● What you should do
Nothing but the lines from the start of the records below through the line that has "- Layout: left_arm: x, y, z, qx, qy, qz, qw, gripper" should appear, each exactly as given.

:::::

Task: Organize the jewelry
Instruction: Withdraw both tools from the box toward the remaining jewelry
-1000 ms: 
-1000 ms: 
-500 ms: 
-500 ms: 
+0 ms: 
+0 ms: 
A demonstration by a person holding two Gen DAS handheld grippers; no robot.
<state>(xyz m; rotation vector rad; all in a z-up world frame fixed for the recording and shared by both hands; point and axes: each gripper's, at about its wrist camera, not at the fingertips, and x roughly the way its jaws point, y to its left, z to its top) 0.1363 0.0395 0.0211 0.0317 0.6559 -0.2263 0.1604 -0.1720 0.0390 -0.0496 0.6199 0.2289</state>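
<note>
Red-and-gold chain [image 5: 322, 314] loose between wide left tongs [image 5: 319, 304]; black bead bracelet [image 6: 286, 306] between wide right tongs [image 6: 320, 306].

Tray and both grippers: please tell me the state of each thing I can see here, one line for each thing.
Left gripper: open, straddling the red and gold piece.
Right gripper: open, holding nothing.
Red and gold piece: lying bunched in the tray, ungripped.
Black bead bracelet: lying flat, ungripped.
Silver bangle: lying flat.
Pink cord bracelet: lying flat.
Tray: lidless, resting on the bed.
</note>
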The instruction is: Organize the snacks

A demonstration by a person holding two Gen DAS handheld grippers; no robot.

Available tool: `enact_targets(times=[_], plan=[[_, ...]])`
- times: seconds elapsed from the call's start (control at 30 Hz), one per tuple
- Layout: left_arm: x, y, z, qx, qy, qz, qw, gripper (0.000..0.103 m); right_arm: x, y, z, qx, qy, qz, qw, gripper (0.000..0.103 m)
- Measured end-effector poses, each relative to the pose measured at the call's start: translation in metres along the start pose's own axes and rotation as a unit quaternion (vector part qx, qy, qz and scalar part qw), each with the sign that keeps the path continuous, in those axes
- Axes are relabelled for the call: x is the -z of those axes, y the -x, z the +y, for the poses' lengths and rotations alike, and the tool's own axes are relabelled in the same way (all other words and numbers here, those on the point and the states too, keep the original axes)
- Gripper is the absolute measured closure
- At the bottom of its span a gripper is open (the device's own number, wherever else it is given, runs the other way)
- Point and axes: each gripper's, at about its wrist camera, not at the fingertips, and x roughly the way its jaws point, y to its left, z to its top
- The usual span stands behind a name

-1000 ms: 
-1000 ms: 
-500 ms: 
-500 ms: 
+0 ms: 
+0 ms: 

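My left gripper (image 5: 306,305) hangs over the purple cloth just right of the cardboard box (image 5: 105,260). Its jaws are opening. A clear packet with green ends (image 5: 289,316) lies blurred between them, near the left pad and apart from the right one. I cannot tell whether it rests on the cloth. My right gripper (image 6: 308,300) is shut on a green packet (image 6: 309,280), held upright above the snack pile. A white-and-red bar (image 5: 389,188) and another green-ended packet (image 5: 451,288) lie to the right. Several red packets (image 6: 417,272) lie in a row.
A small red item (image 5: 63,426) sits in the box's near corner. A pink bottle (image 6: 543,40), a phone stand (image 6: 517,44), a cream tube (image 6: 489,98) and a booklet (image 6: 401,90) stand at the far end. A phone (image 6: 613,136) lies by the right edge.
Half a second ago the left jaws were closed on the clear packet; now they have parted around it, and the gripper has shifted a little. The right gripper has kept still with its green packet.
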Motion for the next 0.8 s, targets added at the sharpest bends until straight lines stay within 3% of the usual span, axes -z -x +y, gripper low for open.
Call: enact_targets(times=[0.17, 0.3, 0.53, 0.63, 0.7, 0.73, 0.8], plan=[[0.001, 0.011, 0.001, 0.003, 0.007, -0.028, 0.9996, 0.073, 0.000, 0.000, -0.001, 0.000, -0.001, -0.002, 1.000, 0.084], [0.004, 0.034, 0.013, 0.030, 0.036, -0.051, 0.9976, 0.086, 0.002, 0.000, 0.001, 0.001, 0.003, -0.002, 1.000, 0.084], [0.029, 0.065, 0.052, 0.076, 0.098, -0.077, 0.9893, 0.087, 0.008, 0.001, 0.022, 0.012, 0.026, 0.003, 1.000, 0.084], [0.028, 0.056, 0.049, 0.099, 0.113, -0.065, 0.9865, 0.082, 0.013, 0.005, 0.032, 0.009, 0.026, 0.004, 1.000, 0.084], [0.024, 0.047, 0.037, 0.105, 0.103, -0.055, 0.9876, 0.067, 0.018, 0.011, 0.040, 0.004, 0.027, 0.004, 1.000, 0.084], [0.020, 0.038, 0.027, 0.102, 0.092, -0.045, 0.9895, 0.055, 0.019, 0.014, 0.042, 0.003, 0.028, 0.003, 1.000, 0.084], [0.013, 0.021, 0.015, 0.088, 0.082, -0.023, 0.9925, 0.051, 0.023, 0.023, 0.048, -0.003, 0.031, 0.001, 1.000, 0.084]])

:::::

● Exercise result
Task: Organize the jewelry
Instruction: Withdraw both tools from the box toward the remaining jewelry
-1000 ms: 
-1000 ms: 
-500 ms: 
-500 ms: 
+0 ms: 
+0 ms: 
A demonstration by a person holding two Gen DAS handheld grippers; no robot.
<state>(xyz m; rotation vector rad; all in a z-up world frame fixed for the recording and shared by both hands; point and axes: each gripper's, at about its wrist camera, not at the fingertips, and x roughly the way its jaws point, y to its left, z to its top) 0.1363 0.0395 0.0211 0.0317 0.6559 -0.2263 0.1604 -0.1720 0.0390 -0.0496 0.6199 0.2289</state>
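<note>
Red-and-gold chain [image 5: 322, 314] loose between wide left tongs [image 5: 319, 304]; black bead bracelet [image 6: 286, 306] between wide right tongs [image 6: 320, 306].

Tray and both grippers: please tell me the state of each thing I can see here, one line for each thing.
Left gripper: open, straddling the red and gold piece.
Right gripper: open, holding nothing.
Red and gold piece: lying bunched in the tray, ungripped.
Black bead bracelet: lying flat, ungripped.
Silver bangle: lying flat.
Pink cord bracelet: lying flat.
Tray: lidless, resting on the bed.
</note>
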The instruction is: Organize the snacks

A demonstration by a person holding two Gen DAS handheld grippers; no robot.

Available tool: `enact_targets(times=[_], plan=[[_, ...]])`
- times: seconds elapsed from the call's start (control at 30 Hz), one per tuple
- Layout: left_arm: x, y, z, qx, qy, qz, qw, gripper (0.000..0.103 m); right_arm: x, y, z, qx, qy, qz, qw, gripper (0.000..0.103 m)

Nothing else remains for this exercise.